Zagreb was a bit of a whirlwind. First my parents were set to arrive about 2 hours before me, but then due to getting bumped (and bumped again) they didn’t arrive until nearly 3 hours after me. We stayed in a beautiful apartment, just a few blocks from the main square and lots of restaurants and shops. It was advertised as being on the second floor, but to American’s it would be considered the third… and with two heavy bags, it was a joy (sarcasm) to haul them up/down. After a busy few days of being on the go, we didn’t do much other than explore the main square area. We went into a huge cathedral (not quite as beautiful as the one in Roskilde) and then had an early dinner and headed back to pack up and finish up laundry.

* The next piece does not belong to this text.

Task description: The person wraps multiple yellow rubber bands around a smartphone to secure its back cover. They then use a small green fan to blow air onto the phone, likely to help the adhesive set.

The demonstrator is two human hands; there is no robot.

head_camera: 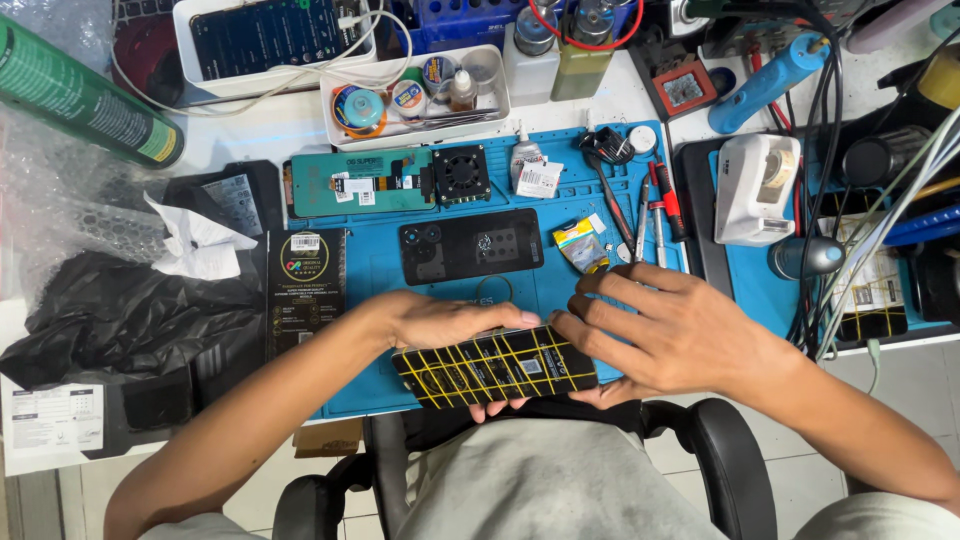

Tuesday morning Lara brought us back to the airport to pick up our rental car. We took our time driving down toward Split and stopped for lunch in the town of Nin, known for it’s salt pans where they have been collecting salt for 1500 years. After some delicious salt (so many flavors) we stopped in town for lunch and an ice cream and wandered their old town a bit. We arrived in Split just before dinner and found our teeny, tiny guesthouse. And teeny-tiny would be generous. We had two rooms reserved. Mine was a single room with a shared bathroom up on the third floor. There were three young ladies (19 & 20 years old) in the other room and they were fun. But my parents had a double room with literally a foot of space between the bed/wall and maybe 2 feet between the foot of the bed and the wall. Zero space for a suitcase and no chairs or anything. And their A/C was almost non-existent.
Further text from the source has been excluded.